→ **PROBLEM STATEMENT**
Between the line containing "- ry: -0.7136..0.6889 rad" and the line containing "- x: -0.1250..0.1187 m" lies a run of lines; give that run again exactly, with both of those lines, and nothing else from the entries below.

(Recorded data)
Start of Block

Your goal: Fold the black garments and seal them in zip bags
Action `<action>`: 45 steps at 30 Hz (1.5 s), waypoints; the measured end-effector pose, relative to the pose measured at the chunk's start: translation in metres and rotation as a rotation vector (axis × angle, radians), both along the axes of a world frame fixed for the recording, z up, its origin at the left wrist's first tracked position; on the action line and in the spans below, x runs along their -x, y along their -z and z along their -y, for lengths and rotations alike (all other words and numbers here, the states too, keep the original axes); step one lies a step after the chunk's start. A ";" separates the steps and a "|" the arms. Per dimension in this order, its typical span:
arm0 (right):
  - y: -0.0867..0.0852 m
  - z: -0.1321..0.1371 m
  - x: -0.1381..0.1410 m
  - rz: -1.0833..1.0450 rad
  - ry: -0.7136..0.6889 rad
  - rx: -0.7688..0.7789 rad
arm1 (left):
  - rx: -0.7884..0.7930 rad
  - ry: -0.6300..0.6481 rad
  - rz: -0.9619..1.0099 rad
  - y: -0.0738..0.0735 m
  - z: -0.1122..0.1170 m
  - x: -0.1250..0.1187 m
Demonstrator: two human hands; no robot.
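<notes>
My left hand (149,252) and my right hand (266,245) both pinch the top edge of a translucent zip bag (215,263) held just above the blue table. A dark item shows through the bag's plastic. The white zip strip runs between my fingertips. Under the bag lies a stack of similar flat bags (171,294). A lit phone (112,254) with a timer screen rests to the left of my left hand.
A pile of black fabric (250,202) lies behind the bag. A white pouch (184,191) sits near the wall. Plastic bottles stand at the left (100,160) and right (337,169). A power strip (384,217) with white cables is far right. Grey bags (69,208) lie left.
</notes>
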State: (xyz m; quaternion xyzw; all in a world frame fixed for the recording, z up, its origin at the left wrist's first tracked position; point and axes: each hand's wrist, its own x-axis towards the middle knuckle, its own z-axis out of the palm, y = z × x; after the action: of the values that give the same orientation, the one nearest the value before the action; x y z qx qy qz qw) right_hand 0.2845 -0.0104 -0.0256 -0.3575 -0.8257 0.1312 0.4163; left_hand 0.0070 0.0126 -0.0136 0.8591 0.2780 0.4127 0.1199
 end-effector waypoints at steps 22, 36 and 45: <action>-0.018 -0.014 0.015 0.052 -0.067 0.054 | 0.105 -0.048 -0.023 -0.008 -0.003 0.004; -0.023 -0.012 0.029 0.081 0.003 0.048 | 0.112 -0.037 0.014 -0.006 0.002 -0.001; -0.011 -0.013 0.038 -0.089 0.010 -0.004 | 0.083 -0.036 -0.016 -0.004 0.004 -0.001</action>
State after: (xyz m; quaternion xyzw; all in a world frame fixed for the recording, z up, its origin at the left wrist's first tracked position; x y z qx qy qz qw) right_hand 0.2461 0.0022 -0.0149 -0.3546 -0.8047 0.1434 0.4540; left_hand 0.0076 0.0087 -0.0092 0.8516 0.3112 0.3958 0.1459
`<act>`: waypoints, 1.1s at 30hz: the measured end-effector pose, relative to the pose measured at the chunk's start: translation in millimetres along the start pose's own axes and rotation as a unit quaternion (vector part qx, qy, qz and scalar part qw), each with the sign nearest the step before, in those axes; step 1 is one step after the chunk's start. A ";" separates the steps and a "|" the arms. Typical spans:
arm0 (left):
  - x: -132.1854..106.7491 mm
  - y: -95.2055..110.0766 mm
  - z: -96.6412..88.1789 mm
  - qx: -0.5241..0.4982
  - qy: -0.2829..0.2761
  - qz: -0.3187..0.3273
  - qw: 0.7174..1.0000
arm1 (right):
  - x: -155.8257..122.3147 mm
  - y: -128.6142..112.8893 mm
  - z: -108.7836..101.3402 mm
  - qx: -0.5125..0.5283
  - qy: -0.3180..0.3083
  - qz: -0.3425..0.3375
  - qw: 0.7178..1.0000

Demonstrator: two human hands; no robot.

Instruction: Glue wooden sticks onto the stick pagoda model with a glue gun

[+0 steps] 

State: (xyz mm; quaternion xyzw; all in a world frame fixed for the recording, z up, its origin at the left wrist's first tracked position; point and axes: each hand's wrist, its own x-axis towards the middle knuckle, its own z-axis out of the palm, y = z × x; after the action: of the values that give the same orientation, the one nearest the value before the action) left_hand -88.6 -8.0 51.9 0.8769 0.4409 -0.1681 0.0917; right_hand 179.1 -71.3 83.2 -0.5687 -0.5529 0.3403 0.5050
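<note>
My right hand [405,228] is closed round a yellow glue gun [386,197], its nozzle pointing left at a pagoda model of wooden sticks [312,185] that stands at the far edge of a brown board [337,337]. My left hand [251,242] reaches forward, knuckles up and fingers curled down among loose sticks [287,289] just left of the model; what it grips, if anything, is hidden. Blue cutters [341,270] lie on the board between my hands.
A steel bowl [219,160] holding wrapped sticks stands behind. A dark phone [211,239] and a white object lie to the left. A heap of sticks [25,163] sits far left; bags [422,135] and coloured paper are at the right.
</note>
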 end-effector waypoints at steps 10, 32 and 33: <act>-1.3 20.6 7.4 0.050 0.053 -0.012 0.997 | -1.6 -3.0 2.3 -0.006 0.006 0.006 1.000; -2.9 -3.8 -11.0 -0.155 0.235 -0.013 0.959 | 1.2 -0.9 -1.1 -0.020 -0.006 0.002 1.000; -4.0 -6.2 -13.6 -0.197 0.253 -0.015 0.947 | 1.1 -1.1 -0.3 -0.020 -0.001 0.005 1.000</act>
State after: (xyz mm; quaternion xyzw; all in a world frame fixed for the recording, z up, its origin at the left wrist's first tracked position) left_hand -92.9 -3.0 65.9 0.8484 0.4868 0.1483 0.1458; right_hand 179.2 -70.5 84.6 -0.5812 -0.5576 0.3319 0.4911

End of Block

→ **ANSWER FOR THIS EXERCISE**
  - ry: -0.7136..0.6889 rad
  - rx: -0.7688..0.7789 rad
arm1 (left):
  - rx: -0.7884..0.7930 rad
  - ry: -0.6300..0.6481 rad
  - rz: -0.9619..1.0099 rad
  - y: -0.0738..0.0735 m
  - z: -0.1122..0.1170 m
  - x: -0.1250..0.1187 m

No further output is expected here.